También suele argumentarse para desprestigiar a la Corona la existencia de privilegios reales. Sin embargo, la concesión de privilegios legales a miembros de la Casa Real no se deben a que la Monarquía sea la forma del Estado, sino que dependen de la voluntad del legislador por establecer o no privilegios. Si ese es todo el problema, sencillamente se pueden realizar las reformas pertinentes para retirarlos. ¡Será por privilegios que tiene la casta política en España! Somos el país del mundo con más aforados, que no están sometidos a la Justicia ordinaria. Nuevamente, no es una cuestión de Monarquía o República, donde también existen aforamientos, como sucede en Portugal e Italia con el Presidente de la República, o en Francia con el Presidente, el Primer Ministro y los Ministros.
Y por último, la razón que considero más importante es el de la cuestión histórica, los resultados prácticos y nuestra tradición, que desde luego tiene su origen mucho antes de la finalización del régimen franquista. La Monarquía es consustancial a la historia de España. Con la salvedad de los dos breves períodos republicanos, que fueron un absoluto desastre, España es un país con una profunda tradición monárquica. La Primera República, que no llegó a durar dos años, terminó con un motín cantonal por todo el país, mientras que la Segunda República, terminó mucho peor, con el estallido de la Guerra Civil. Habida cuenta de dicho historial y que quienes encabezan estas algaradas son quienes son, podemos imaginar de qué palo iría una hipotética Tercera República, que sería muy del estilo de la Segunda.

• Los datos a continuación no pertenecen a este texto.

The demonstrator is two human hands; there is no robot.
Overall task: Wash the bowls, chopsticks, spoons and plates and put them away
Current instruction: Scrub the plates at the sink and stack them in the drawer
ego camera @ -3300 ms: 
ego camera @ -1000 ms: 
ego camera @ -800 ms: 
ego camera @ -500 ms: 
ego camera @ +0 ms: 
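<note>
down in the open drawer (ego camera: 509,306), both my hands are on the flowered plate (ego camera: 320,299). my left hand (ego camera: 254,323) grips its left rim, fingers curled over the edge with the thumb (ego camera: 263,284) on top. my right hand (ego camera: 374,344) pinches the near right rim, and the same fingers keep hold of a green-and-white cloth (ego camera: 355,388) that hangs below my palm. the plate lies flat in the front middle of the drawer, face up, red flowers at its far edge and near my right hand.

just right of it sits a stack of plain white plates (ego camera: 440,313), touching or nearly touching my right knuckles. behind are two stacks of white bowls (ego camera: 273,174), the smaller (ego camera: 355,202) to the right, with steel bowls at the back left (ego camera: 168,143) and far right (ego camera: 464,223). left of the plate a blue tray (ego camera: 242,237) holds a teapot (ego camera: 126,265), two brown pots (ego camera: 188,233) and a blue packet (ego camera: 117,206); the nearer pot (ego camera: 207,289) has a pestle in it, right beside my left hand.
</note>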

A diferencia de lo que sucede en los sistemas republicanos, el Rey no es un simple Jefe del Estado, sino que encarna la Nación, siendo, como dice la Constitución, símbolo de su unidad y permanencia. España, como Nación, «es un hecho de existencia vital colectiva» y no de «voluntad» -que diría Antonio García-Trevijano-, cuyo origen se remonta al Tercer Concilio de Toledo, con la conversión de Recaredo al catolicismo. La Monarquía, nos ayuda a recordar que tenemos un pasado, y eso es vital para las comunidades humanas, por mucho que las ideologías constructivistas quieran hacer pensar lo contrario y considerarnos como tablas rasas sobre las que se puede hacer «tabla rasa» y sobrescribir eternamente.

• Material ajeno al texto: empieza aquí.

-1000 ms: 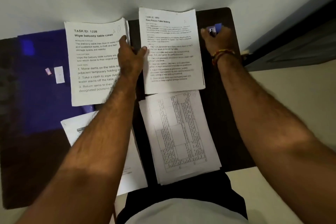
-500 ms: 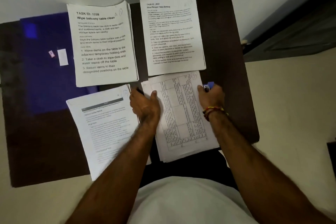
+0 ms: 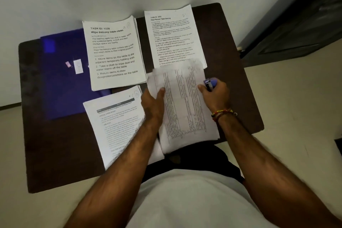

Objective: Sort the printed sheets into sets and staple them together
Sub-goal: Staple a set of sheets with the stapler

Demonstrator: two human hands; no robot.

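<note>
- Head view — 4 piles of printed sheets lie on the dark desk [image 3: 238, 46]: the "Wipe balcony table clean" stack [image 3: 114, 52] at 11 o'clock, the "Four-Person Table Setting" stack [image 3: 174, 39] at 1 o'clock, a text stack [image 3: 116, 126] at 8 o'clock, and the table-printed stack [image 3: 185, 109] at about 5 o'clock, nearest the person.
- The table-printed stack is the one in hand; its long axis runs from 12 to 6 o'clock, tilted slightly, and its far edge is blurred and overlaps the foot of the 1 o'clock stack.
- The left hand [image 3: 152, 106] holds the stack's 9 o'clock edge, thumb curled on top of the paper; the fingers beneath are hidden.
- The right hand [image 3: 215, 94] rests at the 3 o'clock edge, fingers curled round a blue stapler [image 3: 211, 83], its thumb touching the sheets.
- The stapler's mouth sits just beside the stack's far right corner — so my judgement is that the right hand is the nearer one for stapling, with the corner lying at 11 o'clock from it.
- A blue folder [image 3: 61, 79] lies at 9 o'clock, 2 small labels on it.
</note>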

La tradición, entendida como la transmisión o entrega de costumbres hecha de una generación a otra y conservada por un pueblo, tiene una importancia mucho mayor que la que se le quiere reconocer actualmente. En lugar de buscar razones triviales para renegar de nuestra Patria, haría bien toda esa gente que cada 14 de abril sale a la calle a pedir la III República en asumir lo que nos han entregado, tratando de comprenderlo sin darlo todo por equivocado y por malo, y arrimando el hombro para, lealmente, contribuir a mejorar lo que sea mejorable de España, en lugar de juntarse con aquellos que aspiran a la ruptura de la Nación.